A Modest Proposal Part 2 Summary

  • The author has heard—from a friend in America, that crazy place—that a one-year-old child is not only delicious, but an excellent source of nutrition.
  • There are quite a few ways you can cook a tender child of that age, whether it be stewed, roasted, baked, or boiled.
  • Therefore, it only stands to reason that 100,000 children from the Irish population be sold to the rich as a source of food.
  • Oh, you want details? One child should be plenty to serve two dishes at a banquet. If you feel like leftovers, a hind quarter seasoned with some pepper and salt should suffice.
  • Granted, this type of food is bound to be expensive, and only purchased by the very elite.
  • It's a good thing the landlords, who've consumed most of the parents' resources already, will have first crack at eating their spawn (zing!).
  • Getting down to the nitty-gritty, ten shillings seems to be a decent price for a fat child. Mothers should be able to get eight shillings at least, which seems more than fair.

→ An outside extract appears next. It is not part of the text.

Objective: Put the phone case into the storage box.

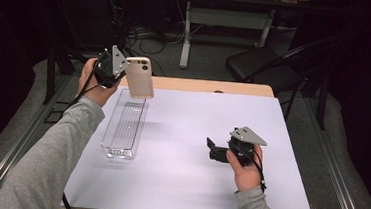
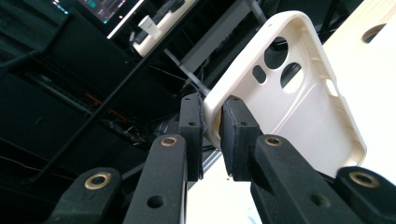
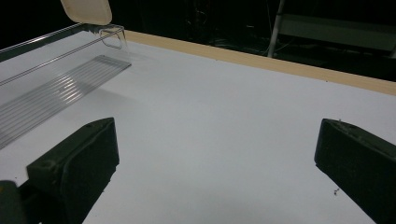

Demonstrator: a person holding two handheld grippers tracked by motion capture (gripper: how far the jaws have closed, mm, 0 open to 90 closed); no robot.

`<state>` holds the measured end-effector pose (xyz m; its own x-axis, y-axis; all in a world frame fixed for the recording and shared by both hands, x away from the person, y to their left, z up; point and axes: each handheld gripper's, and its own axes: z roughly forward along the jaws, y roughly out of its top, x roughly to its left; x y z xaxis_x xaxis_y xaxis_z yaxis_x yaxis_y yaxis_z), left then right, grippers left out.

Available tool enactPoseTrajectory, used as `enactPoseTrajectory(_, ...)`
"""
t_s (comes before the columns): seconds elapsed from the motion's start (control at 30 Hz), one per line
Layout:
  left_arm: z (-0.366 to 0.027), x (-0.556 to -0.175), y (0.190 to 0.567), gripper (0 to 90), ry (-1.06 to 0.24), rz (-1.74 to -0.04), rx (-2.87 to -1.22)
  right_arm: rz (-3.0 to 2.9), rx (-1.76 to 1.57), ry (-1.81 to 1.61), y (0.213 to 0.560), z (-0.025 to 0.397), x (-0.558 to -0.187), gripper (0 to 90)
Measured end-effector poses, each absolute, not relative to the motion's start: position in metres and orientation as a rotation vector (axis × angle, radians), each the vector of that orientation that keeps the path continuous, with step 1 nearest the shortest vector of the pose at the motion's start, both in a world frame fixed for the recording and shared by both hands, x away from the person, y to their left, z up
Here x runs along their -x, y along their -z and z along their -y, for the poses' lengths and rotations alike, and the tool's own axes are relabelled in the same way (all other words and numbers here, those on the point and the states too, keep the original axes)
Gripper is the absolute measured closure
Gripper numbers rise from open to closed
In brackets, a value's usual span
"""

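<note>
Right gripper [image 1: 216, 149] rests low near the table's right-centre, jaws wide apart, nothing between them; in the right gripper view they frame bare white surface.

Left gripper [image 1: 121, 69] is raised over the far left of the table, jaws clamped on the edge of a cream phone case [image 1: 140, 77]. In the left gripper view the pads [image 2: 233, 135] pinch the case [image 2: 303, 112] rim near the camera-cutout end, hollow side toward that camera; the body runs away from the jaws, up and to the right.

Key relation: case hangs in the air over the far end of the clear tray [image 1: 119, 152], not touching it. Case long axis looks roughly upright; tray long axis runs near-to-far along the table's left side. Left hand is far nearer the tray; right gripper well apart from it. Judgement: lowering into the tray would need the case tipped flat, in line with the tray.

Surface: white sheet [image 1: 193, 175] over a wooden table [image 1: 245, 89]. Beyond: a dark room, black chair [image 1: 257, 65], cables on the floor.
</note>
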<state>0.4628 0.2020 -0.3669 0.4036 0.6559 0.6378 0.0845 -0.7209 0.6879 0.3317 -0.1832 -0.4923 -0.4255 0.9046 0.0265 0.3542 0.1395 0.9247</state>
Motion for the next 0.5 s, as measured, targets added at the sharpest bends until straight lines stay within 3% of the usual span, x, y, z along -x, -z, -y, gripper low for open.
enactPoseTrajectory(0.5, -0.211, -0.474, 0.376, 79.7, -1.356, -0.59, -2.091, -1.854, -1.216, -1.261, 0.494, 0.188, -0.332, 0.0)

  • Furthermore, the author has it on good authority that Ireland is severely lacking in venison.
  • A friend has suggested that young lads between the ages of twelve and fourteen might prove to be a good substitute for deer meat.
  • The author politely disagrees. After all, his American acquaintance has assured him that older kids are tough and lean.

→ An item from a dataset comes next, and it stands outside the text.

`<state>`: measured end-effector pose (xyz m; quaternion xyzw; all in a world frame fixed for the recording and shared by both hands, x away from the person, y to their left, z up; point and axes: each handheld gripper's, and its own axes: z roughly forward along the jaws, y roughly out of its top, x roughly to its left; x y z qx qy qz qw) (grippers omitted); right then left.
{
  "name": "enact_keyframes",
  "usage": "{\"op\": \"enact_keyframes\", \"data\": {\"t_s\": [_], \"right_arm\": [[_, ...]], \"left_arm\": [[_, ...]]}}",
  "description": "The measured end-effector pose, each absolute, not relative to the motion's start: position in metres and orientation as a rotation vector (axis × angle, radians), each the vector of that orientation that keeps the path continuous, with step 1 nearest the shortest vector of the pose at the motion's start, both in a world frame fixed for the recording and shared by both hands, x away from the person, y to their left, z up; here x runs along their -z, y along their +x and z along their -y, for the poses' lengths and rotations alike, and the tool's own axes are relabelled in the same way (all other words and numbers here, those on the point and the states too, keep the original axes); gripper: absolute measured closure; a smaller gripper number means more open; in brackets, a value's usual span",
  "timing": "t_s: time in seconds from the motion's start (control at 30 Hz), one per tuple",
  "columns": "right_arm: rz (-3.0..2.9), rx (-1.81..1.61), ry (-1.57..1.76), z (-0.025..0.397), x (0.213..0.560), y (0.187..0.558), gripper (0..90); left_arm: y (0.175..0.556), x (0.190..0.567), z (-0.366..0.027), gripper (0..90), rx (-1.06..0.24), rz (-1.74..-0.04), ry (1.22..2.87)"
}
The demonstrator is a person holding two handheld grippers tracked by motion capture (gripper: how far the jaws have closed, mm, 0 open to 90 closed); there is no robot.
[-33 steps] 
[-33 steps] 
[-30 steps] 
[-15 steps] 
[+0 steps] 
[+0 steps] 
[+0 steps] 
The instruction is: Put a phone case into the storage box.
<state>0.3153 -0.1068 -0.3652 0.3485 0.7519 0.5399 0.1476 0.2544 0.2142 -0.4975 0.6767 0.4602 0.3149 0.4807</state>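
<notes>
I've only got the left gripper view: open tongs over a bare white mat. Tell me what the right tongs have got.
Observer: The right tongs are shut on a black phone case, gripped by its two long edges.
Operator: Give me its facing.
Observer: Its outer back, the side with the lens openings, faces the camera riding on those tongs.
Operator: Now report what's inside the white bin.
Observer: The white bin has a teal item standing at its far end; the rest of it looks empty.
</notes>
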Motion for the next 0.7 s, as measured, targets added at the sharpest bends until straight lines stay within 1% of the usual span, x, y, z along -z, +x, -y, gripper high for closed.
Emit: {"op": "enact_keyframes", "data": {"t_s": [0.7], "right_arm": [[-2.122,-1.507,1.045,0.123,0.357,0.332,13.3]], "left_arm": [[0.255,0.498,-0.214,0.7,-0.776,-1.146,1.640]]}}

  • Getting back to the main point, there are plenty of reasons why children would make a fine delicacy.
  • For one, poor Irish citizens will finally have something valuable of their own. Having a spare kid might come in handy when they can't pay the rent.
  • Marriage will be sure to become more common, too. Forget the nonsense about love—it's a competition to raise the fattest child.
  • Really, who can raise objections to this fine plan? The author has heard all of the conventional solutions to Ireland's problem, and they just don't cut it.
  • Most importantly, serving up the kids of Ireland should please England. The mother country seems more than happy to eat up the nation of Ireland (he's on a roll, folks).
  • With all that said, the author has a suggestion for those who find themselves still hesitant: ask the Irish parents whether they'd rather have a pesky kid or money in their pockets.
  • You know the author is sincere because his kids are too old to be sold. There's no way he's making cash for suggesting this deal.